What nobody tells you in the listings: the clear lenses pick up fingerprints like a crime scene. Within the first hour, I had already smudged both lenses reaching to adjust them on my nose. The G-Shield smudge resistance helps resist oils but doesn't make them immune — carrying the microfiber cloth became mandatory rather than optional. After a week, I settled into a quick wipe routine before each major work block, and that solved it.
After two weeks, the hinges still open and close with the same firm click they had on day one. No loosening, no wobble. The polymer frame hasn't warped despite being tossed into a bag with a charger and notebook. The only visual change is a faint micro-scratch on the left lens from when I cleaned it with the wrong side of the cloth — a user error, not a build flaw. The blue light filtering is impossible to verify visually (clear lenses are, well, clear), but the reduction in after-work eye fatigue was consistent enough that I'm keeping them in my daily rotation.

Who Should Buy It?
The Mammoth Onyx earns its spot in your cart if you:
- Spend 6+ hours daily in front of a computer or console and deal with screen fatigue by mid-afternoon
- Have a wider head that standard 135-138mm glasses pinch or leave pressure marks after an hour
- Want blue-light glasses that look professional enough for client calls without a gamer aesthetic
- Prefer lightweight frames and forget you're wearing glasses — not adjusting them every fifteen minutes
Skip these if: you have a narrow or medium-width head (the 144mm frame may slip without the right friction fit), you need tinted lenses for outdoor use, or you're looking for the cheapest blue-light option on Amazon and don't mind sacrificing comfort and build quality for a lower price tag.
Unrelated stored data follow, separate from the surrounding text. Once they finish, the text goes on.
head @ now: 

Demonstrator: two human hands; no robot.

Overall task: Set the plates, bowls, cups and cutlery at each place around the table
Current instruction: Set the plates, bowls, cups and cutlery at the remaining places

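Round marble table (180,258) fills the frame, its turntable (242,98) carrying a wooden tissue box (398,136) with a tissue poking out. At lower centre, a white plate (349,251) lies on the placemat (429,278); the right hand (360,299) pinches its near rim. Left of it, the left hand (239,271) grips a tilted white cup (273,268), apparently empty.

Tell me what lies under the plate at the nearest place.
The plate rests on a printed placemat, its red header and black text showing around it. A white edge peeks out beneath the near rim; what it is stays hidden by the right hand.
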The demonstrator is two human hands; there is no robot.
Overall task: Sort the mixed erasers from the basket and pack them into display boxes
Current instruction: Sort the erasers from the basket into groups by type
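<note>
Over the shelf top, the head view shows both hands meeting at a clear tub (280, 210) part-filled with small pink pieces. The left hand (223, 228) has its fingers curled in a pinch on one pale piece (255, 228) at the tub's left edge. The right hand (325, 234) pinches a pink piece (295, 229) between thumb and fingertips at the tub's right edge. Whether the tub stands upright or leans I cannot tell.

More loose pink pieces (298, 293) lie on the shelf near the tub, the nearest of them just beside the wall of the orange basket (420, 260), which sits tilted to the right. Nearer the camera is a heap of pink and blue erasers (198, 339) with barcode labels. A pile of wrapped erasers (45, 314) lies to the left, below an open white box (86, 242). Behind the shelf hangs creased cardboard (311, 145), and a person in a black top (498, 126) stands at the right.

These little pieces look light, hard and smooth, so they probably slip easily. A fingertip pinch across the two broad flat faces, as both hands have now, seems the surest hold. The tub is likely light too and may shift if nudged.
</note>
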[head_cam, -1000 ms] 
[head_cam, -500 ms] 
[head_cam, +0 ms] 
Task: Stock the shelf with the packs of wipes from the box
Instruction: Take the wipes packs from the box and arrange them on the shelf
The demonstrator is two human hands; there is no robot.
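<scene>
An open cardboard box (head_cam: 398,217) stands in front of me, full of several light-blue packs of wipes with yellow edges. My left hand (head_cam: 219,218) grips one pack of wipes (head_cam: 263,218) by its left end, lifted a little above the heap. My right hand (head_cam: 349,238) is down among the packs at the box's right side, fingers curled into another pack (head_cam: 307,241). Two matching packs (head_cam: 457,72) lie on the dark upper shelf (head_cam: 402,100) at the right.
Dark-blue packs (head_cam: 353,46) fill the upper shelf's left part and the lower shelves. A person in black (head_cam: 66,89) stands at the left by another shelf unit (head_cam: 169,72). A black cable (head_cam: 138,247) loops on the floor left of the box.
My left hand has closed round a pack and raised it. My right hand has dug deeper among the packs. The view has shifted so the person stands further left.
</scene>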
Alternatives Worth Considering
GUNNAR Intercept — If you prefer a wraparound sportier frame with a slightly narrower fit. The Intercept is better for active desk setups but doesn't offer the same all-day comfort for broader head shapes. A solid alternative if the Mammoth's rectangular shape doesn't suit your face.
J+S Vision Blue Light Blocking Glasses — A budget-friendly option at roughly a third of the GUNNAR price. They filter blue light effectively but the build quality (hinges, lens coating) shows the price difference over time. Worth considering if you're testing the waters on blue-light glasses for the first time.
MVMT Computer Glasses — These skew more toward fashion-first buyers who want a statement frame. The blue-light filtering is decent but less technically advanced than GUNNAR's patented system, and the frames tend to run heavier.
FAQ
Yes — GUNNAR's patented lens technology filters out a significant portion of blue light (the wavelength most responsible for digital eye strain). In my experience after weeks of 10+ hour screen days, I noticed fewer instances of that heavy, burning feeling around hour eight and beyond.
Final Verdict
The GUNNAR Mammoth Onyx is the rare pair of gaming glasses that doesn't make you choose between function and comfort. The extra-wide fit solves a real problem that most blue-light glass reviews gloss over — if you've ever had to take your glasses off mid-session because your temples throb, you know exactly why that matters. The 30-gram weight and sturdy multi-barrel hinges mean these will survive daily abuse without needing replacement after six months. The trade-offs are real: clear lenses require more cleaning discipline, and the price sits above generic competitors. But for screen workers and gamers who wear glasses all day, every day, those are minor inconveniences rather than dealbreakers. I'd buy them again without hesitation.